What needs to be done: What the task needs is the data below, written out verbatim.

Material provided:

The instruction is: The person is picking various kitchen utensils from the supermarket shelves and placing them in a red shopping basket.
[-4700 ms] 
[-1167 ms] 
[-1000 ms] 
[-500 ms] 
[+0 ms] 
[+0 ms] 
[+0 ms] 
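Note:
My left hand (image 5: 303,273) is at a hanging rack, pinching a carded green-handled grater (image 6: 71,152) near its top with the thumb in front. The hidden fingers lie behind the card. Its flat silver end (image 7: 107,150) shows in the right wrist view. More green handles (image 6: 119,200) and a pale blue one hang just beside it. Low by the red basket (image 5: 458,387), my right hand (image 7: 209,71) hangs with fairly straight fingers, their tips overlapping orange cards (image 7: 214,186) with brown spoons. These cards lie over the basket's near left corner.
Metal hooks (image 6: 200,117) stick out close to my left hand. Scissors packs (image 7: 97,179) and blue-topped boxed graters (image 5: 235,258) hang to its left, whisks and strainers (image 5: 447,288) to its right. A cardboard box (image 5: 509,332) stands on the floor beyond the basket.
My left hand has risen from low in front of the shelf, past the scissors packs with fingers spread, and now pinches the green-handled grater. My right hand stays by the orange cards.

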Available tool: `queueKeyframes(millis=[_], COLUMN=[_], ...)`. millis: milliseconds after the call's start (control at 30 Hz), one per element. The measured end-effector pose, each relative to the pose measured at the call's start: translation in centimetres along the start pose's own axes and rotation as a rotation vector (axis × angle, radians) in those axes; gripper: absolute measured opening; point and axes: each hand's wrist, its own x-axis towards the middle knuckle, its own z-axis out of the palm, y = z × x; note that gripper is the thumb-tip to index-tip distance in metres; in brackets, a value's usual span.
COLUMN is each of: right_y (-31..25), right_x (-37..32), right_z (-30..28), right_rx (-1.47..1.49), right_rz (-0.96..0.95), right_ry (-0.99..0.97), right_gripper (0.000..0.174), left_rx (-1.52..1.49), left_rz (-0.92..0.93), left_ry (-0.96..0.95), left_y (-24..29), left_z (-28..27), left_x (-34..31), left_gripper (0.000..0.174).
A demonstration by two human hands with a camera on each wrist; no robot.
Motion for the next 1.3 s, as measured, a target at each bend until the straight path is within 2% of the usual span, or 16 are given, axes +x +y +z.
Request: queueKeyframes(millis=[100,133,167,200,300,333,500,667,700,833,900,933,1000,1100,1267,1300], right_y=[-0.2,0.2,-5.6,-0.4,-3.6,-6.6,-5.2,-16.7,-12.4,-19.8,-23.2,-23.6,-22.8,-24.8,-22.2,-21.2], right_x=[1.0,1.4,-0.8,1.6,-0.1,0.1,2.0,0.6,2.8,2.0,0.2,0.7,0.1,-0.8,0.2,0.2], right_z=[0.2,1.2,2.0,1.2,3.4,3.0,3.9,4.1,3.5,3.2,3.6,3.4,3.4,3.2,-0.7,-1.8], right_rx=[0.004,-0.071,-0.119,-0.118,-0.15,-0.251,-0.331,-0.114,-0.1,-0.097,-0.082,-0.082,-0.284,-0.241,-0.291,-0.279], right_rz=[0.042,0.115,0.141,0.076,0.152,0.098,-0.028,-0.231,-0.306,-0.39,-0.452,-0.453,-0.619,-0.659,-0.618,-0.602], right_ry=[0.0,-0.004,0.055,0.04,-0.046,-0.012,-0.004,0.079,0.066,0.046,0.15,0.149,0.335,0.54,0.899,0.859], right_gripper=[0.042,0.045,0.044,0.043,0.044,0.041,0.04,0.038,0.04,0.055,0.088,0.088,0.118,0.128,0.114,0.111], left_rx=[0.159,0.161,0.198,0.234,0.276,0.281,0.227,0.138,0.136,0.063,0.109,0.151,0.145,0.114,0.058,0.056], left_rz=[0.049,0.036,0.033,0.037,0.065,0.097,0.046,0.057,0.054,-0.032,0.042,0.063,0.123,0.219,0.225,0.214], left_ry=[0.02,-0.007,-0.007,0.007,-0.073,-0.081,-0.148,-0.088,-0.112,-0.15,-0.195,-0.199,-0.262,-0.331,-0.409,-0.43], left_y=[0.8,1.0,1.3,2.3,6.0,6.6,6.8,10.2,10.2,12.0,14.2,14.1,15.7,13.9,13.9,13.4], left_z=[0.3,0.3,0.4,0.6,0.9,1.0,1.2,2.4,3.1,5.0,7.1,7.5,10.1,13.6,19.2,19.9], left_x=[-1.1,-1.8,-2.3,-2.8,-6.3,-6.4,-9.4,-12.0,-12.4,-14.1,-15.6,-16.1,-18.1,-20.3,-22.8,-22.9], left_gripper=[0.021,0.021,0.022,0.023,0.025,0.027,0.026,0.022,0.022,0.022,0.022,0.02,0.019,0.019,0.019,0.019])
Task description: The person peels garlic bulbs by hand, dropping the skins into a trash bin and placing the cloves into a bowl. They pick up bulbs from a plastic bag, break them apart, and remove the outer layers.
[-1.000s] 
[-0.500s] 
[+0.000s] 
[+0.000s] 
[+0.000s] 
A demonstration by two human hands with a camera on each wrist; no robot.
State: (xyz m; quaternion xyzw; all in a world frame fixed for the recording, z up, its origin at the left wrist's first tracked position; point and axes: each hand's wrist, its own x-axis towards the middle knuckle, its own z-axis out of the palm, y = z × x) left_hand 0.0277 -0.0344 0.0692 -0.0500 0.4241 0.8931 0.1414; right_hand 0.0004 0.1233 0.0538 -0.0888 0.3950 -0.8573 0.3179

Answer:
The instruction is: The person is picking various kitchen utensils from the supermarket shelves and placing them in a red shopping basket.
[-4700 ms] 
[-1167 ms] 
[-1000 ms] 
[-500 ms] 
[+0 ms] 
[+0 ms] 
[+0 ms] 
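Note:
My left hand (image 5: 303,273) is at a hanging rack, pinching a carded green-handled grater (image 6: 71,152) near its top with the thumb in front. The hidden fingers lie behind the card. Its flat silver end (image 7: 107,150) shows in the right wrist view. More green handles (image 6: 119,200) and a pale blue one hang just beside it. Low by the red basket (image 5: 458,387), my right hand (image 7: 209,71) hangs with fairly straight fingers, their tips overlapping orange cards (image 7: 214,186) with brown spoons. These cards lie over the basket's near left corner.
Metal hooks (image 6: 200,117) stick out close to my left hand. Scissors packs (image 7: 97,179) and blue-topped boxed graters (image 5: 235,258) hang to its left, whisks and strainers (image 5: 447,288) to its right. A cardboard box (image 5: 509,332) stands on the floor beyond the basket.
My left hand has risen from low in front of the shelf, past the scissors packs with fingers spread, and now pinches the green-handled grater. My right hand stays by the orange cards.
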
Available tool: `queueKeyframes(millis=[_], COLUMN=[_], ...)`. millis: milliseconds after the call's start (control at 30 Hz), one per element. The measured end-effector pose, each relative to the pose measured at the call's start: translation in centimetres along the start pose's own axes and rotation as a rotation vector (axis × angle, radians) in those axes; gripper: absolute measured opening; point and axes: each hand's wrist, its own x-axis towards the middle knuckle, its own z-axis out of the palm, y = z × x; note that gripper is the thumb-tip to index-tip distance in metres; in brackets, a value's usual span.
COLUMN is each of: right_y (-31..25), right_x (-37..32), right_z (-30..28), right_rx (-1.47..1.49), right_rz (-0.96..0.95), right_ry (-0.99..0.97), right_gripper (0.000..0.174), left_rx (-1.52..1.49), left_rz (-0.92..0.93), left_ry (-0.96..0.95), left_y (-24..29), left_z (-28..27), left_x (-34..31), left_gripper (0.000..0.174).
A demonstration by two human hands with a camera on each wrist; no robot.
Motion for the next 1.3 s, as measured, a target at each bend until the straight path is within 2% of the usual span, or 16 are given, axes +x +y +z.
Request: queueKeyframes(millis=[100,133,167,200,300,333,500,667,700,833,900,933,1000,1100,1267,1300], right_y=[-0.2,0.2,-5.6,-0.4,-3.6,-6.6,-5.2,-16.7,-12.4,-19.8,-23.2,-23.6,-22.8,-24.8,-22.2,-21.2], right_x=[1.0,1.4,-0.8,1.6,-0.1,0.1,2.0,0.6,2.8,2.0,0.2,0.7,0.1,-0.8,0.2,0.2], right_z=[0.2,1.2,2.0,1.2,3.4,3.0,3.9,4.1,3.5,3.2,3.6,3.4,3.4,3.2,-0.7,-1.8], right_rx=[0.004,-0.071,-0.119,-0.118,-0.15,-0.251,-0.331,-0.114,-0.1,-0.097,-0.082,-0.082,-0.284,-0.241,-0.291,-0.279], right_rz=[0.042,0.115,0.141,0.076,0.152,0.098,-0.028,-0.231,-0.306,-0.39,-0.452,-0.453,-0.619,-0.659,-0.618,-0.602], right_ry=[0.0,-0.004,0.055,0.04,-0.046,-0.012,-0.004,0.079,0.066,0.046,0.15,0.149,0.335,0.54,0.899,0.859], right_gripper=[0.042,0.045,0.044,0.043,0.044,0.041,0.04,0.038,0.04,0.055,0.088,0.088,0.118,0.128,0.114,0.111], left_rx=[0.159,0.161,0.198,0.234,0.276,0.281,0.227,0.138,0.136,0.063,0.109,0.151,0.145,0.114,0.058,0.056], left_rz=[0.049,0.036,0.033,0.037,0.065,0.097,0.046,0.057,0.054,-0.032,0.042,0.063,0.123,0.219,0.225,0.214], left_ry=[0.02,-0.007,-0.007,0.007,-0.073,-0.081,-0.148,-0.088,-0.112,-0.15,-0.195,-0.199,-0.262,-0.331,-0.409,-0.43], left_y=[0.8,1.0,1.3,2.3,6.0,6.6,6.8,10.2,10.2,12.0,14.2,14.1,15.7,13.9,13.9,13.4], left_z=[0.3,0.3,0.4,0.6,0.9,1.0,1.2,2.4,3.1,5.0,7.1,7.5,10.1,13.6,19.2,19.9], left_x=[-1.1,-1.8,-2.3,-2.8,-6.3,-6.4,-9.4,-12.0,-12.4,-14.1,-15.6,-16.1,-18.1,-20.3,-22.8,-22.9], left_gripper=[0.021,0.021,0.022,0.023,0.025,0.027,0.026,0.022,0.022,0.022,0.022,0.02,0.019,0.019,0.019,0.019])
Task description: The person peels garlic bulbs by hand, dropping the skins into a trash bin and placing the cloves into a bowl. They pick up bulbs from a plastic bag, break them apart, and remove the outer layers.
[-1.000s] 
[-0.500s] 
[+0.000s] 
[+0.000s] 
[+0.000s] 
A demonstration by two human hands with a camera on each wrist; no robot.
State: (xyz m; quaternion xyzw; all in a world frame fixed for the recording, z up, its origin at the left wrist's first tracked position; point and axes: each hand's wrist, its own x-axis towards the middle knuckle, its own z-axis out of the palm, y = z × x) left_hand 0.0277 -0.0344 0.0692 -0.0500 0.4241 0.8931 0.1414; right_hand 0.0004 0.1233 0.0538 -0.0888 0.3950 -0.8573 0.3179

The given output is complete.